Let your son know that you are willing and able to act when he thinks it is necessary. He'll appreciate having you in his corner. And good luck. Bullies and bullying in general can be the toughest thing to handle, given boys' natural propensity toward pack mentality (the strongest survive, the weakest get picked on - and loyalty is to the pack, not the individual). Be aware of the situation and in the event you have to intervene, do so only after speaking with your son so he understands why you are making the move without him - because you are concerned about his safety or his grades start slipping, etc.
L.O. answers from Seattle on April 25, 2008
This is so sad. I so wish bullying didn't happen in schools. It's sad for everyone involved.
I would ask for a meeting or conference call between yourself, classroom teacher and the school counselor. I can understand the classroom teacher not really getting involved because it is his one break during the day. As a teacher, I cherished the lunch break! But, if he has chosen to allow the kids to be in the classroom playing chess, he has kind of set himself up to be somewhat on duty. Maybe the school counselor could sit in the chess game a few days a week to monitor and also teach some social skills.
If your son finds out about the meeting or you choose to tell him, I think you can try your best to explain to him that it is your job as a mom to help protect him. Odds are the bully is bullying other kids, too. So, the bully probably wouldn't know that your son had talked about the problem.
I wish you all the best. My heart goes out to you and your son!
H.C. answers from Seattle on April 25, 2008
Hi Jennifer -
My 6th grade son has been bullied and excluded his whole public school career. He does have friends, but they do not stick up for him. I would recommend talking with the counselor and with the principle. Bullying is illegal in Washington and there is a no tolerance policy. I know it is difficult for your son to have you step in for him, but they is your right as a parent.
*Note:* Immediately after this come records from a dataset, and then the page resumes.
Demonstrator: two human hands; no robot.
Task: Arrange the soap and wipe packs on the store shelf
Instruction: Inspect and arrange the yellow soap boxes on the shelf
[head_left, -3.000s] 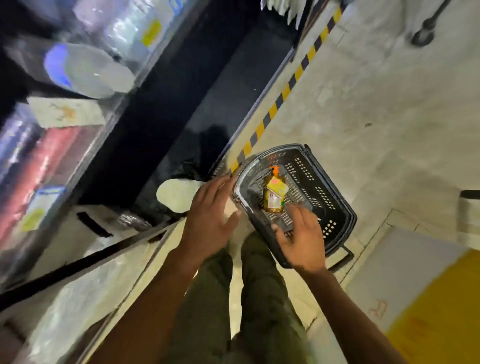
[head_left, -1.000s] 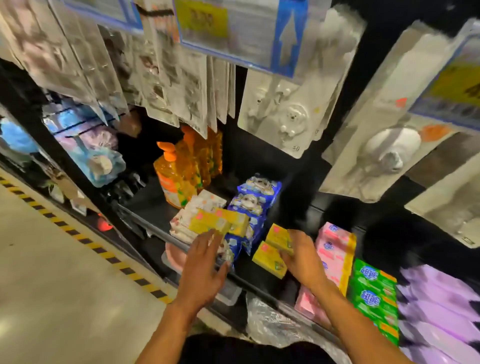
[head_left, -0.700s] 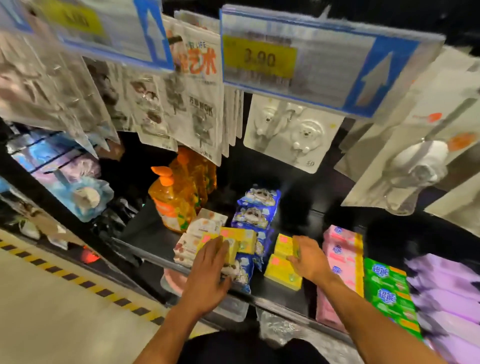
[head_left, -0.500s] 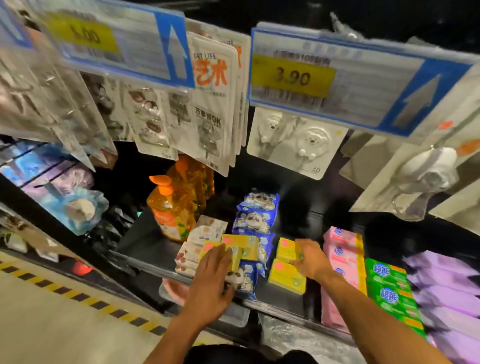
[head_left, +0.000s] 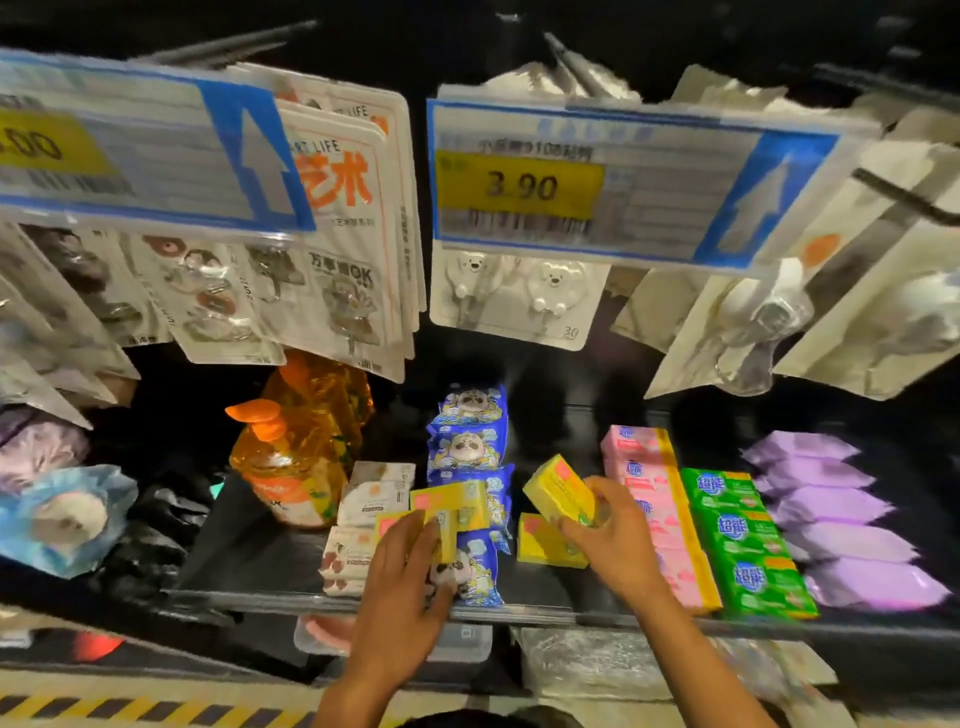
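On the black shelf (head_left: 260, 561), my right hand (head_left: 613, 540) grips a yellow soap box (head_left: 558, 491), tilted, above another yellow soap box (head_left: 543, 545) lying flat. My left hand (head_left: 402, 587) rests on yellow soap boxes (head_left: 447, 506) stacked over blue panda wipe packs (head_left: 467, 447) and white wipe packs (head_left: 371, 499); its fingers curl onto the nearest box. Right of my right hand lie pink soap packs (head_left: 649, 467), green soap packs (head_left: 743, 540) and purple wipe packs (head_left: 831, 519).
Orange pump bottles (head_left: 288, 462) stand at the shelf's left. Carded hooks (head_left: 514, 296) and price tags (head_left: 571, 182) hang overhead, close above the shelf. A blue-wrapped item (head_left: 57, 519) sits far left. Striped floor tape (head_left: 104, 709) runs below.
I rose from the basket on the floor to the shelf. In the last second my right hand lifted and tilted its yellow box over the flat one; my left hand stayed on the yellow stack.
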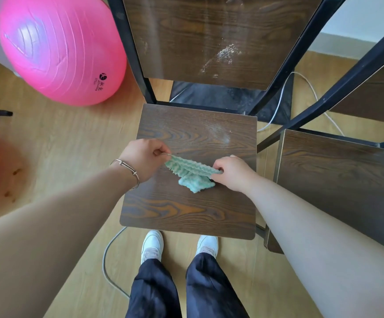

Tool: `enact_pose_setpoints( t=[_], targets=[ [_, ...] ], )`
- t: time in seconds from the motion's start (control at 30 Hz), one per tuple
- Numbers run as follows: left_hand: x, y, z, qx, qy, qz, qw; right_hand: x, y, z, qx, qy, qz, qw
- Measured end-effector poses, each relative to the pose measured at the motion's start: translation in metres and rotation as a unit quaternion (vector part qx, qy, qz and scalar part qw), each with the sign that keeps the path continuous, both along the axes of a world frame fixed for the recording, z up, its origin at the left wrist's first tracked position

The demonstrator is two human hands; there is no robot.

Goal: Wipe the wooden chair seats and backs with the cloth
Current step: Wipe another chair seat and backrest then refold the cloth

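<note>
Preparation seemed the step in hand: the green cloth (192,174) was stretched between both hands at mid-frame, over the chair seat (186,210), apparently being straightened before wiping. The left hand (144,157) pinched one corner with curled fingers; the right hand (231,172) pinched the opposite end, slack drooping below. Pale dusty smears (223,134) marked the seat's upper right and the chair back (186,37) above, so the next move likely called for pressing the cloth flat there
</note>
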State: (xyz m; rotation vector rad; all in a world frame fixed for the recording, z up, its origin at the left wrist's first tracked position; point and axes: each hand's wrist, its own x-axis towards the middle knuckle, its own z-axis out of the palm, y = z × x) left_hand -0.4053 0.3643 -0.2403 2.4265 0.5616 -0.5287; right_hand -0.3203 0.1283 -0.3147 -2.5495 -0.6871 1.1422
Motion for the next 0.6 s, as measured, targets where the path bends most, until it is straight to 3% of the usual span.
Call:
enact_pose_setpoints(
  t=[0.2,0.33,0.6],
  targets=[
    [0.002,0.023,0.01,0.008,-0.003,0.006,1.0,0.012,-0.004,0.016,-0.002,-0.025,0.01,1.0],
    [0.008,0.038,0.018,0.011,-0.015,-0.005,1.0,0.025,-0.005,0.038,0.048,-0.073,-0.044,0.995],
    [0.025,0.055,0.054,0.004,-0.129,-0.006,0.992,0.051,0.001,0.094,0.14,-0.194,-0.11,0.965]
  ],
)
You need to explain this to him. Also, let him know that you will not talk to the child or his parents or his teacher. But let him know you will go behind the scences to make sure that he is safe at school. Let him know it is he is entitled to feel safe at school, just like everyone else. If the staff at the school knows you are going to advocate for your son, they will pay attention. They are liable for this situation. I feel for you and your son and this situation. Maybe letting him see some of the responses, so he knows he is not alone in his problem will help him not be quite so sad. It really broke my heart when my son said to me a couple of months ago "Why won't they just leave me alone?" and I didn't have an answer.
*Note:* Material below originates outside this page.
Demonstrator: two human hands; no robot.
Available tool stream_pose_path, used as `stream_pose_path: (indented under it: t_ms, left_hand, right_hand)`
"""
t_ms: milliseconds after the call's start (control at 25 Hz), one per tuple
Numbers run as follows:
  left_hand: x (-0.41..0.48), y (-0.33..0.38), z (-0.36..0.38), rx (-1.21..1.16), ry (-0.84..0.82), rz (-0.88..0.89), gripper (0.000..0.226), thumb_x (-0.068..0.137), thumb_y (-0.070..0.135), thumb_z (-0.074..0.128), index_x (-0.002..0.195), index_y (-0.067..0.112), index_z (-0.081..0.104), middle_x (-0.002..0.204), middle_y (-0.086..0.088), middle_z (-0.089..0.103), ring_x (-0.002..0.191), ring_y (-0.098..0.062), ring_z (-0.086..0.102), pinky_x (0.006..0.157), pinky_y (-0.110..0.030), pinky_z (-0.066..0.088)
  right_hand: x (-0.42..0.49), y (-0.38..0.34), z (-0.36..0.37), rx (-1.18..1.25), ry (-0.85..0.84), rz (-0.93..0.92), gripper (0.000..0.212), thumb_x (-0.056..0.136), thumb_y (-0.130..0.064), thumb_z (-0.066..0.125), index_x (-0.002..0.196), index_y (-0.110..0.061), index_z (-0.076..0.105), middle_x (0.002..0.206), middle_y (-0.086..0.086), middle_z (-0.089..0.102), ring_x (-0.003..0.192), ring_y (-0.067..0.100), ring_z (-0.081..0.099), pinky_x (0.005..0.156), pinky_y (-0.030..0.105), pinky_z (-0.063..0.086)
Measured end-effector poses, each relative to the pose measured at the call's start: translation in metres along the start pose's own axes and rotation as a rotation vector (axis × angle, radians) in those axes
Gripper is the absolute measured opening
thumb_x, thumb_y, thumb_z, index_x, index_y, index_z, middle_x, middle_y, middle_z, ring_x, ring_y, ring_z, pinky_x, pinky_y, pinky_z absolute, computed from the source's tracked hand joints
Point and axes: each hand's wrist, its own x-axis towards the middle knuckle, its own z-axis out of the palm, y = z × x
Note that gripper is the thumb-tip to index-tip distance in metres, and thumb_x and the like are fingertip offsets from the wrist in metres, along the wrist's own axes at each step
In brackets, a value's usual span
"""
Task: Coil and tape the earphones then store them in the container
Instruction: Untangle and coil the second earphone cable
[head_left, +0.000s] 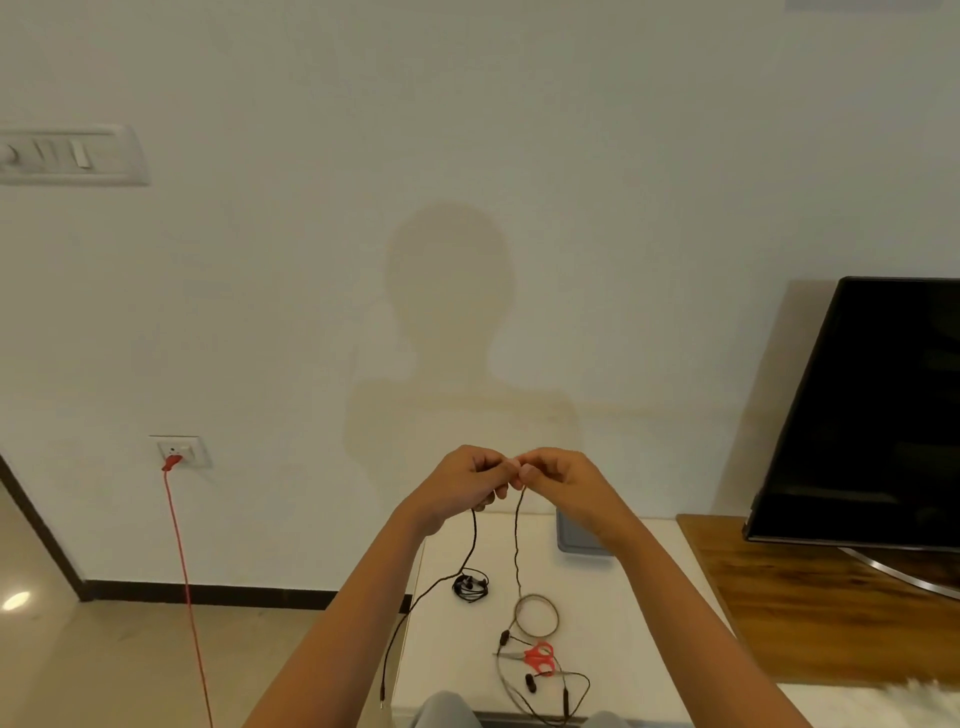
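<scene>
My left hand (467, 480) and my right hand (556, 480) are raised together above the white table (639, 623), both pinching a thin dark earphone cable (517, 545). One strand hangs from the left hand down past the table's left edge to its plug. The other strand drops from the right hand to the table, where its earbuds (530, 682) lie near the front. A second pair of black earphones (470, 587), coiled, lies on the table. A roll of clear tape (536, 616) and red-handled scissors (537, 659) lie beside the cable. A grey container (576, 543) stands at the table's back, partly hidden by my right forearm.
A dark TV (872, 415) stands on a wooden unit (810, 597) to the right. A red cord (184, 582) hangs from a wall socket (179, 451) on the left down to the floor.
</scene>
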Motion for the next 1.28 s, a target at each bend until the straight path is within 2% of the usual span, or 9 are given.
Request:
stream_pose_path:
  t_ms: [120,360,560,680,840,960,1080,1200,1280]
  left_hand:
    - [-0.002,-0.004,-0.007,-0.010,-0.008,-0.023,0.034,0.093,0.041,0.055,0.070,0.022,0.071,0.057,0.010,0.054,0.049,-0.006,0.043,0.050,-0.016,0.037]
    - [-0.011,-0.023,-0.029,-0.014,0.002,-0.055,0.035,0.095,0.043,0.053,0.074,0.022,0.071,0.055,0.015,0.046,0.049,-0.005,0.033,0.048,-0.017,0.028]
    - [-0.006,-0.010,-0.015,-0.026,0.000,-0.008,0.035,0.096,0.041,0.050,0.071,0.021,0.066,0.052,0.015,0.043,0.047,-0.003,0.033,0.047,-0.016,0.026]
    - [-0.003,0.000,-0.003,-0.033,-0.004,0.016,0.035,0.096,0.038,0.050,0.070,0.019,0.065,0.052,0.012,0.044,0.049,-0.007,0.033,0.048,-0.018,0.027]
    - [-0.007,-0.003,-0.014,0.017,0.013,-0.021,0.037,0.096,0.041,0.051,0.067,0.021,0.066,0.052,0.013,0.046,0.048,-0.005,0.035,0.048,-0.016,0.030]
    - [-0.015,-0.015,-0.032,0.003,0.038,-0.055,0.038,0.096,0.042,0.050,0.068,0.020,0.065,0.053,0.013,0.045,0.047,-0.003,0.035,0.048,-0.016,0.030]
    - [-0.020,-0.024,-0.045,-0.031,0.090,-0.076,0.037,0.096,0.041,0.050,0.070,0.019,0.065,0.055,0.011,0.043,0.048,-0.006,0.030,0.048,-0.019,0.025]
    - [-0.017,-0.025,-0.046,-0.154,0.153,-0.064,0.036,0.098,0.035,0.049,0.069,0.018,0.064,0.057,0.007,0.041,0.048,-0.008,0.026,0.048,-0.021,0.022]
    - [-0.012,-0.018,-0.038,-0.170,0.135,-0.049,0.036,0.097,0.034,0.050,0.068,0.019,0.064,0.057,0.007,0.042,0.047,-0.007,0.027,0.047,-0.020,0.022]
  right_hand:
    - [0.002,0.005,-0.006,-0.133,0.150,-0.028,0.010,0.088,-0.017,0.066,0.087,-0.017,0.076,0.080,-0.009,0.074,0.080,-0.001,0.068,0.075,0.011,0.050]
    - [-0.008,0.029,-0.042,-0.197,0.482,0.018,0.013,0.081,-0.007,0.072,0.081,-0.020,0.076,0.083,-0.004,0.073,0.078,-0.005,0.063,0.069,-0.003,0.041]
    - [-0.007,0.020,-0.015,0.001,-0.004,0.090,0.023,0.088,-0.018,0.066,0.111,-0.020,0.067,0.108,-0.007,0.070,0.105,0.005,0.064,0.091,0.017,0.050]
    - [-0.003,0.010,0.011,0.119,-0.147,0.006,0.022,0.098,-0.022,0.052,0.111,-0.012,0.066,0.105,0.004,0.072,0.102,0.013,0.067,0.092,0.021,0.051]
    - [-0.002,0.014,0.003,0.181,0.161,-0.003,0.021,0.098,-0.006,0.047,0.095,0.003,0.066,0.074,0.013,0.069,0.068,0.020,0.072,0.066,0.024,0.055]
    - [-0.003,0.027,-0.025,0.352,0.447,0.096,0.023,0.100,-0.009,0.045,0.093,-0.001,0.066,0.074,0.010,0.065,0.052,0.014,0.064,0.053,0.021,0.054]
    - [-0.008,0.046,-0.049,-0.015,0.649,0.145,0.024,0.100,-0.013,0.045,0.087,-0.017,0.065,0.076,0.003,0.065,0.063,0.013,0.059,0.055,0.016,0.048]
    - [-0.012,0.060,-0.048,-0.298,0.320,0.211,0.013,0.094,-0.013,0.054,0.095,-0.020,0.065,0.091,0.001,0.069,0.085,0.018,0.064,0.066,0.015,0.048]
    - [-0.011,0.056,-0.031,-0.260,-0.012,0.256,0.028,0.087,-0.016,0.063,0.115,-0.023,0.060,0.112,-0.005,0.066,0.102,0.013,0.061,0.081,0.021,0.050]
You are doing a great job, hang in there.
E.T. answers from Portland on April 25, 2008
I would talk to your son about going to the principal. I just did that this week with my daughter who is in kindergarten. It did a world of good and the bully got pulled into the office and talked to. I told my daughter that by going to the principal's office we were probably helping out other kids too afraid to speak up about the bully. The boy had thrown a toy at my daughters eye and nicked the area the area round it. So now Aspen feels like she did a good deed for other kids as well as helping protect herself. That teacher in your sons class is being lazy and needs to be talked to. Your son's emotional and physical well being are more important than the guys lunch hour. Good Luck!